# Scalars and Vectors

**Scalar quantities**

Those physical quantities that have magnitude and but no any direction are known as scalar quantities. Example : Mass, Time etc. They can be added or subtracted by algebric method.

**Vector Quantities**

Those physical quantities that have both magnitude and direction are known as vector quantities. Example : Velocity, Weight etc. They can be added or subtracted by vector method.

**Representation of a vector**

Vector quantity can be represented by a straight line with an arrow head. The length of straight line defines the magnitude and arrow head defines the direction. Example: Velocity is a vector quantity. So, it can be written as \(\overrightarrow{v}\) .

**Types of Vector**

**Parallel Vectors**

Two vectors are called as parallel vectors if both of them acts along same direction.**Equal Vectors**

Two parallel vectors having same magnitude are known as equal vectors.

\(\overrightarrow{A} = \overrightarrow{B}\)**Opposite Vectors**

If two vectors have same magnitude but opposite direction, then those vectors are known as opposite vectors.**Co linear Vectors**

Two vectors are known as co linear vectors if both of them acts along same line.**Co planer Vectors**

Number of vectors lying on the same plane are known as co planer vectors.**Null Vectors**

If the magnitude of vector is zero, then it is known as null vector.**Unit Vector**

Vectors having magnitude one is known as unit vectors.

**Addition of Vectors**

When two or more vectors are added , we get a single value called resultant vector. The process of finding the resultant vector is also called the composition of vectors. They are of two types:

- Triangle Law of Vector
- Parallelogram Law of Vector

**Triangle Law of Vector**

It states that "If two vectors acting simultaneously on a body be represented in magnitude and direction by two sides of a triangle taken in same order, then the resultant vector can be represented by third side taken in opposite order."

**Proof**

Let us consider two vectors \(\overrightarrow{P}\) and \(\overrightarrow{Q}\) acting simultaneously on a body at the angle \(\theta\) between them.Then these vectors \(\overrightarrow{P}\) and \(\overrightarrow{Q}\) can be represented in magnitude and direction of side AB and BC of \(\triangle ABC\) taken in same order as shown in the figure. Then the resultant vector \(\overrightarrow{R}\) can be represented by third side AC taken in opposite site order. Then ,

\(\overrightarrow{R} = \overrightarrow{P} + \overrightarrow{Q}\)

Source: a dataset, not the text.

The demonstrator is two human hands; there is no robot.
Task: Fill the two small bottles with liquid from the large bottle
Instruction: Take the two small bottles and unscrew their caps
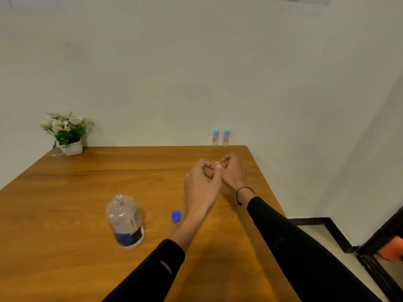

We draw a perpendicular CD on the produced part of AB. Then, from \(\triangle CBD\) we get,

\(Cos \theta = \frac{BD}{BC} = \frac{BD}{Q}\)

\(or, BD = Q Cos \theta ............(i)\)

And,

\(Sin \theta = \frac{CD}{BC} = \frac{CD}{Q}\)

\(or, CD = Q Sin \theta ............(ii)\)

Applying pythagoras theorem to \(\triangle CAD\), we get

\(AC^{2} = AD^{2} + CD^{2}\)

\(or, AC^{2} = (AB+BD)^{2} + CD^{2}\)

\(or, R^{2} = (P + Q Cos \theta)^{2} + (Q Sin \theta)^{2}\)

\(or, R^{2} = P^{2} + 2 PQ Cos \theta + Q^{2} Sin^{2} \theta + Q^{2} Cos ^{2} \theta\)

\(or, R^{2} = P^{2} + 2 PQ Cos \theta + Q^{2} (Sin^{2} \theta + Cos^{2} \theta )\)

\(or,R^{2} = P^{2} + 2 PQ Cos \theta + Q^{2}\)

\( R^{2} = \sqrt{P^{2} + 2 PQ Cos \theta + Q^{2}}\)

**Direction of \(\overrightarrow{R}\)**

Let, be the angle made by resultant vector \(\overrightarrow{R}\) with the direction of vector \(\overrightarrow{P}\). Then from \(\triangle CAD\), we get

\(Tan \alpha = \frac{CD}{AD} = \frac{CD}{AB+BD}\)

\(or, Tan \alpha = \frac{Q Sin \theta}{P+Q Cos \theta}\)

\(\alpha = tan^{-1}(\frac{Q Sin \theta}{P+Q Cos \theta})\)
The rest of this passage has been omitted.